TDT4195
Visual Computing Fundamentals
Autumn
Trondheim
English
About this course
Content
Half of the course is concerned with image syntesis (computer graphics) and half of the course is on image analysis (image processing). Graphics: graphical primitives, rasterization, anti-aliasing, clipping, geometric transformations, viewing transformations, hierarchical scene modelling, culling and hidden surface elimination, colour representation, illumination models and algorithms. OpenGL labs based on C/C++ or Rust. Image processing: introduction to and examples of image processing and simple image analysis applications. Intro to deep learning based image interpretation and understanding (fully-connected neural networks and CNNs). Filtering and image enhancement in both the spatial domain as well as in the frequency / Fourier domain. Various image segmentation methods and mathematical morphology. Lab with practical exercises in Python.
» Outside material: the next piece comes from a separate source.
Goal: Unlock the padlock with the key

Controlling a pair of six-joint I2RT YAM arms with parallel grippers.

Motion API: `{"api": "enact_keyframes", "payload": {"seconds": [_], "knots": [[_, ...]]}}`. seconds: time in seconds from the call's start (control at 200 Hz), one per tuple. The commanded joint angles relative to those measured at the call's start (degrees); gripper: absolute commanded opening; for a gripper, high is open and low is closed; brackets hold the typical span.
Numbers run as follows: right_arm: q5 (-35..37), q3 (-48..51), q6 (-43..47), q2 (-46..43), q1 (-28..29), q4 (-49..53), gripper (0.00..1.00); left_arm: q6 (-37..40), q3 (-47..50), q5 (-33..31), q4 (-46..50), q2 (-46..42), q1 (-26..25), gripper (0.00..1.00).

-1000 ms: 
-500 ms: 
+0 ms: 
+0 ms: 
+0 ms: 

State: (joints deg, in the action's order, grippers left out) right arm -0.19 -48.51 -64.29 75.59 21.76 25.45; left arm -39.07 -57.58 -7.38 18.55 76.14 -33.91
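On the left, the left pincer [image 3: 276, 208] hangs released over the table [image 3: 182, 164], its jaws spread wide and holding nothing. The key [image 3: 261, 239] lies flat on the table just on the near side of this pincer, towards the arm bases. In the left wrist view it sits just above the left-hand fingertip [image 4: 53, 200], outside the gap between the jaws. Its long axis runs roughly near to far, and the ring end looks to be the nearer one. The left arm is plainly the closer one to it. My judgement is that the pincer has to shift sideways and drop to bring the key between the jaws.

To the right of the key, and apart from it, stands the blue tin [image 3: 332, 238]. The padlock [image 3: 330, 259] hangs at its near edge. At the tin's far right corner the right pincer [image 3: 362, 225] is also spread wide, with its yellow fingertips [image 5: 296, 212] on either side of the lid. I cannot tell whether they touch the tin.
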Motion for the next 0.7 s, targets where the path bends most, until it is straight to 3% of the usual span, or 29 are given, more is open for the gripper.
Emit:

For more information see also: https://www.idi.ntnu.no/grupper/vis/teaching/ as well as Canvas.
Learning outcomes
Knowledge: The candidate will acquire knowledge of basic image synthesis and image analysis principles and algorithms. Skills: The candidate will acquire skills in graphics and image processing programming with commonly used tools. General competence: The candidate will gain competence in realising the potential of basic graphics and image processing techniques, an overview of visual computing, the ability to construct sizeable visual computing applications as well as to absorb further visual computing knowledge.
Teaching methods
Lectures and exercises.
Coding exercises and the associated documentation is to be done by the students themselves (no AI tools).
Lectures and examination will be held in English.
Students are free to choose Norwegian or English for their responses in written assessments.